Again, budget, money, we could do this. We can, we can do this. We can make our schools more accommodating to everybody, but we need the money and we won’t get that without parent power.
Jane McFadden:
And look, we don’t, because we put the year nine kids back in with the other kids, which can make it a really toxic environment, and then we just leave them to it and force them to go. But anyway, I have my own personal problems with grade nine and 10, and I don’t recommend anyone does them, but in the normal schooling, anyway, thank you so much for your time, Nikki. This has been great.

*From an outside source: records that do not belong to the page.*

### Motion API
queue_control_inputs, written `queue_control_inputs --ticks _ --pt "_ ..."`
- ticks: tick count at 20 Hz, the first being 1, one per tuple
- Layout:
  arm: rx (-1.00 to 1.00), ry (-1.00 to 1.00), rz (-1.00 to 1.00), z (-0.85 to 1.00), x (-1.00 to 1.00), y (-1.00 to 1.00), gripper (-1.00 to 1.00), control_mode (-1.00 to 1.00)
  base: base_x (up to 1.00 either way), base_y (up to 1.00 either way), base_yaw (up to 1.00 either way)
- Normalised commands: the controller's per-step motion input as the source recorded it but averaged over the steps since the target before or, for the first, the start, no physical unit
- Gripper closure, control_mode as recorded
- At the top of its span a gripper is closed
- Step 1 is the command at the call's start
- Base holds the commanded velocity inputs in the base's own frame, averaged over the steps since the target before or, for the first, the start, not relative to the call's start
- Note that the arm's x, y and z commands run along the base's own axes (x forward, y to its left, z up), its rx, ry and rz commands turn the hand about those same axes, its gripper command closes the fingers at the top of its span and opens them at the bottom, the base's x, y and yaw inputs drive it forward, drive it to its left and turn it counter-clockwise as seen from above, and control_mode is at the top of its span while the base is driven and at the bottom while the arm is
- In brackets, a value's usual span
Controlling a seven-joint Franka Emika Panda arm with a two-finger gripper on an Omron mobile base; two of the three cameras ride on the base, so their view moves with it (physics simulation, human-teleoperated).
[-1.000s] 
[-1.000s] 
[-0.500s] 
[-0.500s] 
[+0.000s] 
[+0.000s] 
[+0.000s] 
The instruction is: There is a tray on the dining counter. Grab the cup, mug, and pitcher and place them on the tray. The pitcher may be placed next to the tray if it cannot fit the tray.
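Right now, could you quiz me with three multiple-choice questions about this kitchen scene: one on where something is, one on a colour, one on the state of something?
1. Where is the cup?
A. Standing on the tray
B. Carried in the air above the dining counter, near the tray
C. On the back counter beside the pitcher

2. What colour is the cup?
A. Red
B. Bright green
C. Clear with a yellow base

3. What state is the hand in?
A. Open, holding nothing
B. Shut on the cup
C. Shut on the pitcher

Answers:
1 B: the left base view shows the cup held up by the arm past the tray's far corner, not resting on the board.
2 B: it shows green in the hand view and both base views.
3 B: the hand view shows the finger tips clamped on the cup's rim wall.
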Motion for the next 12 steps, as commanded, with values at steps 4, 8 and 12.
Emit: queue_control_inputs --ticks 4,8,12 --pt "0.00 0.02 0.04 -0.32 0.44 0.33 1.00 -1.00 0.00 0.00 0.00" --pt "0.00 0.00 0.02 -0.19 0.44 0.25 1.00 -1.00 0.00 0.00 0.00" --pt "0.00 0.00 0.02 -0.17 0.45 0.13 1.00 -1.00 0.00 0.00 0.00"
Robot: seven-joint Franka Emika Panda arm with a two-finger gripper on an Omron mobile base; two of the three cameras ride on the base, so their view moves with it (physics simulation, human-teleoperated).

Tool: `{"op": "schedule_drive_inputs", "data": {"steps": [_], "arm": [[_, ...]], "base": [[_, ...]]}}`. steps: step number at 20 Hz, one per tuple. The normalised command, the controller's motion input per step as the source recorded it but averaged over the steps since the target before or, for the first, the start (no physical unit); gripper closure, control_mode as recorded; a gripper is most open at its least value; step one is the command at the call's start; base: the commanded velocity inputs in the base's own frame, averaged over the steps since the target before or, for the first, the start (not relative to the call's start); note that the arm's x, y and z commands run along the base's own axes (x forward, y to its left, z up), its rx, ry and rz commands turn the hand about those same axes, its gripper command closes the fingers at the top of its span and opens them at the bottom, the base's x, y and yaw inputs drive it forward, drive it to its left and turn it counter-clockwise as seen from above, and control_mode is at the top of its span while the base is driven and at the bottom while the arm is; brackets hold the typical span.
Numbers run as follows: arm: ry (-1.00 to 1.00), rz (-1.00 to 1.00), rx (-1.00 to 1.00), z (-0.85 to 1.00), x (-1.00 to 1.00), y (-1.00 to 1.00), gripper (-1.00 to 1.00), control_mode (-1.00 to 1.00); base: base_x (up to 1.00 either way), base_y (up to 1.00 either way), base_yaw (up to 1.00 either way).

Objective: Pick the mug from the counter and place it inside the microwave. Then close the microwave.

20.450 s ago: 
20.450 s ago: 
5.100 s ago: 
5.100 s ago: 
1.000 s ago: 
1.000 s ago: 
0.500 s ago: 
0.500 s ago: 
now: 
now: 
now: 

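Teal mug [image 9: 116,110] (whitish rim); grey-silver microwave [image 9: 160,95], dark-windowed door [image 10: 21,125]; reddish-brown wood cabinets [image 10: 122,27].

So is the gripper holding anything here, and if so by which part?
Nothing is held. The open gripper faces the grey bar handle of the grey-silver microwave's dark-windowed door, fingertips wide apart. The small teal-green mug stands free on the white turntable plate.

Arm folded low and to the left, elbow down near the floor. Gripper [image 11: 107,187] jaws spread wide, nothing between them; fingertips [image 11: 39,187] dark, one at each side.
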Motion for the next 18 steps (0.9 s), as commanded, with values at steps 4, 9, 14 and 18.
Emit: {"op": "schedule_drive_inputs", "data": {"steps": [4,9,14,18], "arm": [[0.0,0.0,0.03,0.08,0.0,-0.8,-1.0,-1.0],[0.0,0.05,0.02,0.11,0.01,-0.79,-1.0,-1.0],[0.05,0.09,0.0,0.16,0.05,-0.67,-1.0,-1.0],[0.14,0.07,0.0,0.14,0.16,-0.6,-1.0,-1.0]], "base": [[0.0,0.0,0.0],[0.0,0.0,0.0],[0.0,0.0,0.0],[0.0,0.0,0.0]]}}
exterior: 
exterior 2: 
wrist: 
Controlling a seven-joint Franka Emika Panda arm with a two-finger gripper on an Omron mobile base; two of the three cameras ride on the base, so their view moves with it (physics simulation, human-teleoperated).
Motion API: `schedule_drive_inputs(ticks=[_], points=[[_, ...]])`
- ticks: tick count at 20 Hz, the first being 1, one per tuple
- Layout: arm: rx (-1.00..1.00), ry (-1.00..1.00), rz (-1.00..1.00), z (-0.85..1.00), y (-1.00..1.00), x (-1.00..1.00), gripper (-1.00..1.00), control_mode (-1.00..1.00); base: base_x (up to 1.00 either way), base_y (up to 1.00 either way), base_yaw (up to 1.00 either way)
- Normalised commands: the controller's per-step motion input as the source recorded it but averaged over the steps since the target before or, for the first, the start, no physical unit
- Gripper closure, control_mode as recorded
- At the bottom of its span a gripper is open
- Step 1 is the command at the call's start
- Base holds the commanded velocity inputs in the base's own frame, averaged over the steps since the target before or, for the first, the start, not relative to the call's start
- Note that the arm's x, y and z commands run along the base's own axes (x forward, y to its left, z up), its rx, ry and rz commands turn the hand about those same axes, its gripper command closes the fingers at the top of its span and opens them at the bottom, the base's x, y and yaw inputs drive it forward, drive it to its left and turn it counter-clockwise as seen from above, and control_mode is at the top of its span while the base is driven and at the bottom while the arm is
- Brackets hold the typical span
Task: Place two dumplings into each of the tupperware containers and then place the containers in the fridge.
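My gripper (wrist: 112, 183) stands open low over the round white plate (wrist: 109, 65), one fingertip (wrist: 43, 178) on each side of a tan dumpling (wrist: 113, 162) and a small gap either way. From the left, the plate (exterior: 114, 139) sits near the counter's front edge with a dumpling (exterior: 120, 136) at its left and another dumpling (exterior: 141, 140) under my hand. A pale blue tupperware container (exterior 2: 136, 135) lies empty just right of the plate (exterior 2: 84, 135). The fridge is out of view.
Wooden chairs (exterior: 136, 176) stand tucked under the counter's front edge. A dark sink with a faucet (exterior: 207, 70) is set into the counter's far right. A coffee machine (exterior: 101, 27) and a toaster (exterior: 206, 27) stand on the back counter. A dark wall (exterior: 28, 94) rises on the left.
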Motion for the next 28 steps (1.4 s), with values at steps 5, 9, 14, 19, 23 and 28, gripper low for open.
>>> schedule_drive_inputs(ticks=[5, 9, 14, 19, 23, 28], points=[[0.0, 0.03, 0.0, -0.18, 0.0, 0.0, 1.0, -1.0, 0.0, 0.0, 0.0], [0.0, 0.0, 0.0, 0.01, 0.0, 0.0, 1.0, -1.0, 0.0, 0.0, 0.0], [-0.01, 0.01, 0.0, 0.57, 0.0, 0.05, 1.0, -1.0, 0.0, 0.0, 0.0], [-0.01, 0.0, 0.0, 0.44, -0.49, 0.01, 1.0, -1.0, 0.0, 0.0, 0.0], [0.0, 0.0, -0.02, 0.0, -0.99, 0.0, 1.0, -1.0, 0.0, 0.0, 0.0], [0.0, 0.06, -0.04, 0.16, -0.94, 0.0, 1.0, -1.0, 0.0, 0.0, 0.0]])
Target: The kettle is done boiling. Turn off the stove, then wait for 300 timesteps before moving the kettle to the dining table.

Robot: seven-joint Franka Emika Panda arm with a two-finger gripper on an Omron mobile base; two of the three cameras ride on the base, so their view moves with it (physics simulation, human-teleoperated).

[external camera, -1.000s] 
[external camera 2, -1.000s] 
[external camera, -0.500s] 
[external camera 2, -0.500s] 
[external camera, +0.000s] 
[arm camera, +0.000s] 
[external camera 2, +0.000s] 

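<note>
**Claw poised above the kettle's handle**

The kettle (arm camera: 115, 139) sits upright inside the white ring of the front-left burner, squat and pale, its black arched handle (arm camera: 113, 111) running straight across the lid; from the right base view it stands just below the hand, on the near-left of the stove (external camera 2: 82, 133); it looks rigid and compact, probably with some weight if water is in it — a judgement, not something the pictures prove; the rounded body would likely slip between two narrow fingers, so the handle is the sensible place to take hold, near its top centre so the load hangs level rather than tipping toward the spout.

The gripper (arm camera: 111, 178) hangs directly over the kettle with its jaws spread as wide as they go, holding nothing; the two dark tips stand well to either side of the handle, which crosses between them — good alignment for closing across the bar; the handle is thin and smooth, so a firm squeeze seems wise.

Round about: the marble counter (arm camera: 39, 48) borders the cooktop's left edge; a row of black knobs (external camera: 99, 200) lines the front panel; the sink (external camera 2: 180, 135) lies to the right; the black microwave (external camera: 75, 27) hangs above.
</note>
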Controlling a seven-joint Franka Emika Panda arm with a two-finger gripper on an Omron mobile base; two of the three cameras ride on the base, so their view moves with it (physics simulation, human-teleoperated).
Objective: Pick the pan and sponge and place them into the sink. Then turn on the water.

If you’ve loved this, then of course, get on, share it, like it. We’ve got a Facebook community and I personally answer all of the questions for the moment. I might regret saying that at some point and I might have to outsource to AI possibly.
But for the moment, if you have any questions, jump in and I am in there personally. Thank you so much for your time, Nikki.
Nikki Farrell:
My absolute pleasure. It’s been a joy. I’m pretty sure we’re related. I felt very seen. So thank you for your support and for being so patient as well.